=== What to do ===
Keep the text of the data exactly as it is and omit each picture from the copy.

=== Source material ===
● ● ● ● ● ● ●

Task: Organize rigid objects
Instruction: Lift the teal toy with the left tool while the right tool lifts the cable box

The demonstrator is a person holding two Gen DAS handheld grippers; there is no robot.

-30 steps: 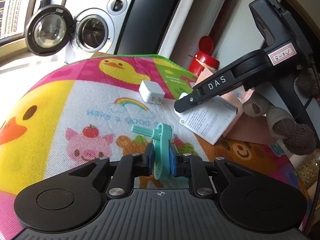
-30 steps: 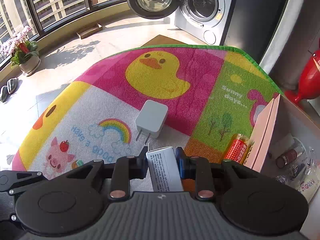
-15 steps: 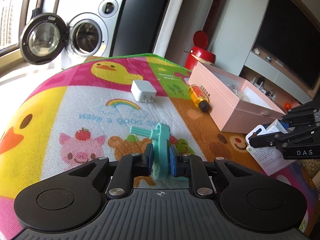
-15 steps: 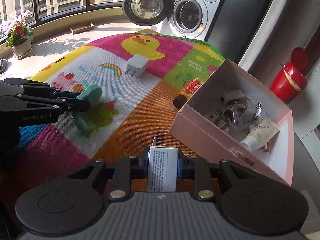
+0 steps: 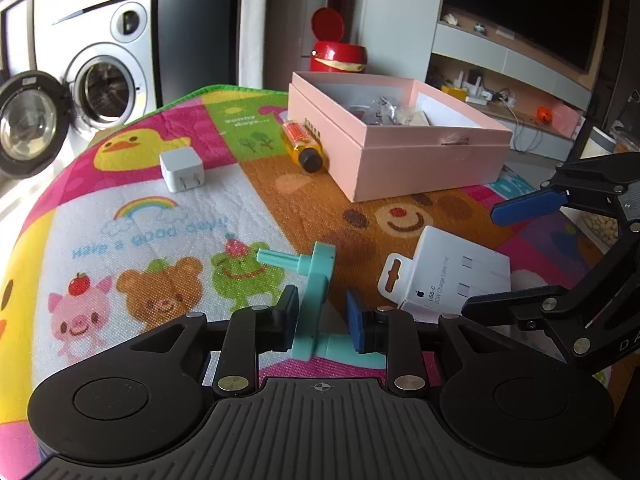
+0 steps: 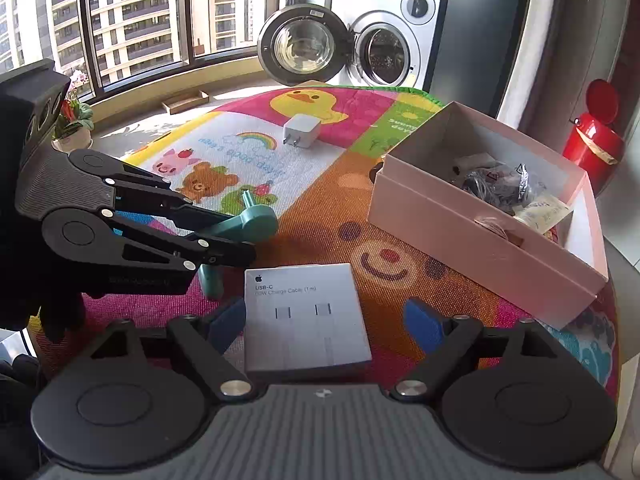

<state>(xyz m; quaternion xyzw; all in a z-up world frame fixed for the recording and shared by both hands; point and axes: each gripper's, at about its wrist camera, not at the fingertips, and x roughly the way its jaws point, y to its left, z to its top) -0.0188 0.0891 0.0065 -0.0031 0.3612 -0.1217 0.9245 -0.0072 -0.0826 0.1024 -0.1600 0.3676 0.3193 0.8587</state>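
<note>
My left gripper [image 5: 323,322] is open around a teal plastic crank-shaped piece [image 5: 316,280] that rests on the play mat; the left pad touches it, the right pad stands apart. The piece also shows in the right wrist view [image 6: 256,220]. My right gripper [image 6: 326,320] is wide open, with a white USB-C cable box [image 6: 306,320] lying flat on the mat between its fingers, untouched. The cable box also shows in the left wrist view [image 5: 448,276].
A pink open box [image 5: 400,160] holding several small items sits at the back right of the cartoon play mat [image 5: 160,240]. An orange bottle [image 5: 302,146] lies against it. A white charger plug [image 5: 182,164] lies farther back. A washing machine [image 6: 384,40] and red bin [image 6: 596,136] stand beyond.
Both grippers opened. The right one lowered the white cable box to the mat and released it. The left one let go of the teal piece, which now rests on the mat.
</note>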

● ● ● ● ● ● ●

=== Exercise output ===
Task: Organize rigid objects
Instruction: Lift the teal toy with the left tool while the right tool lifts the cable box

The demonstrator is a person holding two Gen DAS handheld grippers; there is no robot.

-30 steps: 
-30 steps: 
-15 steps: 
-15 steps: 
+0 steps: 
+0 steps: 

<state>(xyz m; quaternion xyzw; all in a z-up world frame fixed for the recording and shared by both hands; point and axes: each gripper's, at about its wrist camera, not at the fingertips, and x roughly the way its jaws point, y to its left, z to its top) -0.0188 0.0891 0.0065 -0.0031 0.3612 -0.1217 0.9245 -0.0072 -0.0826 0.1024 -0.1600 0.3676 0.3193 0.8587</state>
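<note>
My left gripper [image 5: 323,322] is open around a teal plastic crank-shaped piece [image 5: 316,280] that rests on the play mat; the left pad touches it, the right pad stands apart. The piece also shows in the right wrist view [image 6: 256,220]. My right gripper [image 6: 326,320] is wide open, with a white USB-C cable box [image 6: 306,320] lying flat on the mat between its fingers, untouched. The cable box also shows in the left wrist view [image 5: 448,276].
A pink open box [image 5: 400,160] holding several small items sits at the back right of the cartoon play mat [image 5: 160,240]. An orange bottle [image 5: 302,146] lies against it. A white charger plug [image 5: 182,164] lies farther back. A washing machine [image 6: 384,40] and red bin [image 6: 596,136] stand beyond.
Both grippers opened. The right one lowered the white cable box to the mat and released it. The left one let go of the teal piece, which now rests on the mat.
</note>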

The exercise contains nothing more.